De hecho, fueron los primeros en
llegar al lugar donde se encontraba mi hijo, porque minutos después aterrizó un
helicóptero de la Armada de México que también lo andaba buscando. Examinaron a
Guty y lo encontraron en buenas condiciones de salud. Al preguntarle como sobrevivió
contó que comía ciruelas del monte y pitahayas. En cuando a la sed bebía agua
retenida en las hojas después de la lluvia.
Escuchaba los gritos y el sonido
de una bocina —era de un correcamino que conducía Miguel, un amigo de nuestra
familia— pero no pudo comunicarse con ellos. Por cierto, al tercer día
encontraron un lugar donde había dormido, incluso las huellas que dejó al
caminar por el arroyo. Con nuevas esperanzas recorrieron esos lugares pero no
lo encontraron y la noche —otra más— llegó.

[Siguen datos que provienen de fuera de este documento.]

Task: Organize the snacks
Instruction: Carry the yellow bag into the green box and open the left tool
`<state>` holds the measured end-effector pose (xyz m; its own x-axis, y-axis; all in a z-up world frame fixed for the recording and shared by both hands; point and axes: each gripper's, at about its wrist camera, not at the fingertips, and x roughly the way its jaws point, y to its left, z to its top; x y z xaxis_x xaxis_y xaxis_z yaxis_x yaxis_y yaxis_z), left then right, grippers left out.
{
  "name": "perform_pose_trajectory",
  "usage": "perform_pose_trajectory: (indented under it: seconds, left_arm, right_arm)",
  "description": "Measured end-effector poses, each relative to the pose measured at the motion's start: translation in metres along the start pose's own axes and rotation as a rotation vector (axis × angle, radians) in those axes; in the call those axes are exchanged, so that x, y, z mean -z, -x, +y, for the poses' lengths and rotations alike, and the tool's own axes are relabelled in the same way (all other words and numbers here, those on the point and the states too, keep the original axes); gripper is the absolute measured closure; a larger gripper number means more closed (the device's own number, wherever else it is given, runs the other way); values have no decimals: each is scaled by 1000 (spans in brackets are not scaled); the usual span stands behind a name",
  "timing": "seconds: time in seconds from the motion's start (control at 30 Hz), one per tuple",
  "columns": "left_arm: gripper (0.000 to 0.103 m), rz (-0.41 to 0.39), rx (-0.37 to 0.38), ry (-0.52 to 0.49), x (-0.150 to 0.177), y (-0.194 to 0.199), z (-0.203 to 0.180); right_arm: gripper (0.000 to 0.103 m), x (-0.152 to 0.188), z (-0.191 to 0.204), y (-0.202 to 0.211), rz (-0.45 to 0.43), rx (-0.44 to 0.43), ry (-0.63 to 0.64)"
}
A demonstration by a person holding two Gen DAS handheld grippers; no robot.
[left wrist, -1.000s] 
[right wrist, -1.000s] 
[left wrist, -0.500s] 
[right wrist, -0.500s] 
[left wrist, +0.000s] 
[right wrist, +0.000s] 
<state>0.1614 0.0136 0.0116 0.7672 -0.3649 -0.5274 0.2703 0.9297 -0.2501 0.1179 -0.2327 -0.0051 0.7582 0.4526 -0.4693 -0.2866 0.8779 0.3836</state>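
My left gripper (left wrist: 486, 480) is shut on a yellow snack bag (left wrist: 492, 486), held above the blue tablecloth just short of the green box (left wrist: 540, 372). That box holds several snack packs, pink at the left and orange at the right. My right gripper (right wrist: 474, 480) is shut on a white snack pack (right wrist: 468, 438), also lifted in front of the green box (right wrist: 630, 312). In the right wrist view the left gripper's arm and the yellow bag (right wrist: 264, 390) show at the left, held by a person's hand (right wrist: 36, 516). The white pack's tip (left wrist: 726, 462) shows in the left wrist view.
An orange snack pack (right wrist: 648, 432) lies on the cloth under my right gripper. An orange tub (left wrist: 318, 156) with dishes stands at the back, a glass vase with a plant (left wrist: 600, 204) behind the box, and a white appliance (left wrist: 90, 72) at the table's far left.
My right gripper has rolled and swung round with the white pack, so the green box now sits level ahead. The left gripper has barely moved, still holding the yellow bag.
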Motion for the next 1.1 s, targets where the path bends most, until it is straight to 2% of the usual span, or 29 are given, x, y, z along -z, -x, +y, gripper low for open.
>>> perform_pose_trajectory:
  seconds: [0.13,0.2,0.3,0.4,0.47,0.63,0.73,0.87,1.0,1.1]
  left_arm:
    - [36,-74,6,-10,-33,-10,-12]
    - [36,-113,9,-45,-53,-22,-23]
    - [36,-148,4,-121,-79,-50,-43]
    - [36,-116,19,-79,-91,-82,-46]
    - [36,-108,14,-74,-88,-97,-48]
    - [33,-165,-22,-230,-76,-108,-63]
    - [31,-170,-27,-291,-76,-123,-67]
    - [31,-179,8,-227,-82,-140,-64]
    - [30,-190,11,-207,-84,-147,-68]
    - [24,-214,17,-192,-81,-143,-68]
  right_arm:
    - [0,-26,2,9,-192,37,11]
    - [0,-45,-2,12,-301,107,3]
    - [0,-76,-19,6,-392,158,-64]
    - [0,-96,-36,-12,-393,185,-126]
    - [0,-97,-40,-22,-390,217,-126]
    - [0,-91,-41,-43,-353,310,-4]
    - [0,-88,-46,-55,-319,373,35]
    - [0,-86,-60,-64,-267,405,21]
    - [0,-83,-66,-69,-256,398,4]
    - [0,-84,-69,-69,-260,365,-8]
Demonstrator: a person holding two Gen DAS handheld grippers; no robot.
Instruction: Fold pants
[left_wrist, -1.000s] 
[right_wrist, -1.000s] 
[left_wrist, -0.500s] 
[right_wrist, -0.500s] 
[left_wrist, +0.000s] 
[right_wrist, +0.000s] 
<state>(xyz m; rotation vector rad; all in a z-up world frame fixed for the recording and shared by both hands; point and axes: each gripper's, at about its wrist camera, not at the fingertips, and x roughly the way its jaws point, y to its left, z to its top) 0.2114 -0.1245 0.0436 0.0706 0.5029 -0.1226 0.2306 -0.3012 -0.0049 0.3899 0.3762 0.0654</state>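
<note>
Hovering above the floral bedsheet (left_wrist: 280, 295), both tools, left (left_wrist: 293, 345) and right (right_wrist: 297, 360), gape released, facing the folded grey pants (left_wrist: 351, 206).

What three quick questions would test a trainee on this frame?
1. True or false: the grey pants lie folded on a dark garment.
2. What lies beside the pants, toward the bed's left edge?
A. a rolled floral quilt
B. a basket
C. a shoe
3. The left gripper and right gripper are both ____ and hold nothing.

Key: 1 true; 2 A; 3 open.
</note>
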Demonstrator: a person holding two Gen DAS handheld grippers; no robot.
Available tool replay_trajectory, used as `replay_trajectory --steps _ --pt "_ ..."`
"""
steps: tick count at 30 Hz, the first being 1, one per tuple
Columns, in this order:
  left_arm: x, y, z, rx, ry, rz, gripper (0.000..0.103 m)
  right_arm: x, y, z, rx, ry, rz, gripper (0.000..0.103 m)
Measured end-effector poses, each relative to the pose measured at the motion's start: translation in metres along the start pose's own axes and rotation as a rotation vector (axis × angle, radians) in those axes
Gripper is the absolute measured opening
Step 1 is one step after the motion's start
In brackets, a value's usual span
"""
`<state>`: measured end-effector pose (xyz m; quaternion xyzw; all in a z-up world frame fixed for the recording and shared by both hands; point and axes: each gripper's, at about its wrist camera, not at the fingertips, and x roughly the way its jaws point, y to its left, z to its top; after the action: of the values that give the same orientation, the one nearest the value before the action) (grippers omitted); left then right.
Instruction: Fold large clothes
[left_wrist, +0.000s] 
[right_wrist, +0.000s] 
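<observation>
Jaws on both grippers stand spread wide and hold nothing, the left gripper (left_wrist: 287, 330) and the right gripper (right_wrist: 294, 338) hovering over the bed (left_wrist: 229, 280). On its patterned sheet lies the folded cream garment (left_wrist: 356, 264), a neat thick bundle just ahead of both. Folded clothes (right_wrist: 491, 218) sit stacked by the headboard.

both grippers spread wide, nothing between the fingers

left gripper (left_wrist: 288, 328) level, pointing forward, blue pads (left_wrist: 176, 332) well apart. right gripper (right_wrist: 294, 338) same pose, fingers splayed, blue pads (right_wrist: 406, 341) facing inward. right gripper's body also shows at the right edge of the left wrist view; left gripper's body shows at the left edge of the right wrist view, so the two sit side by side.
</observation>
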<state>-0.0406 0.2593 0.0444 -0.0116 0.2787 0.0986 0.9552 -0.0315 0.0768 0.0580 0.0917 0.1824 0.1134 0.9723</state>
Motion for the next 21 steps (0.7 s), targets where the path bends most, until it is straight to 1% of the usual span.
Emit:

Ahora, Agustín ya está al lado
de su familia. Los días pasados en soledad no se olvidarán no tanto él sino por
todos los que participaron en su búsqueda. Como mi nieto Leo que el tercer día
anocheciendo me dijo con lágrimas: No lo encontramos, abuelo. Y me dio un
abrazo desconsolado.
—Creímos que lo íbamos a
encontrar en malas condiciones físicas— me dijo Ricardo. Cuando me acerqué a él
lo primero que hice fue agarrar el rifle que tenía a un lado, le quité el
cartucho que tenía montado y le pregunté cómo se sentía. –Bien —me respondió— un
poco de agua no me caería mal.
Uno se pregunta: ¿después de
tres días con sus noches, que fue lo que lo alentó a seguir con vida? Creo, en
primer lugar, que fue su experiencia de andar en el monte. Por eso no se
desesperó confiado en que lo encontrarían. Pero, además, el mismo monte los
impregna de valor ante lo desconocido, los hace precavidos ante los peligros y
siempre tienen recursos ante situaciones imprevistas. Y ese fue el caso de
Agustín. Cuando todos temíamos por su vida, caminaba y caminaba buscando rutas
conocidas para llegar al paraje o a un rancho cercano.
—De pronto me perdí— confesó. Y
en esos momentos comenzó el drama. No cabe duda, mi hijo tiene los tamaños
suficientes para enfrentar esta clase de desafíos.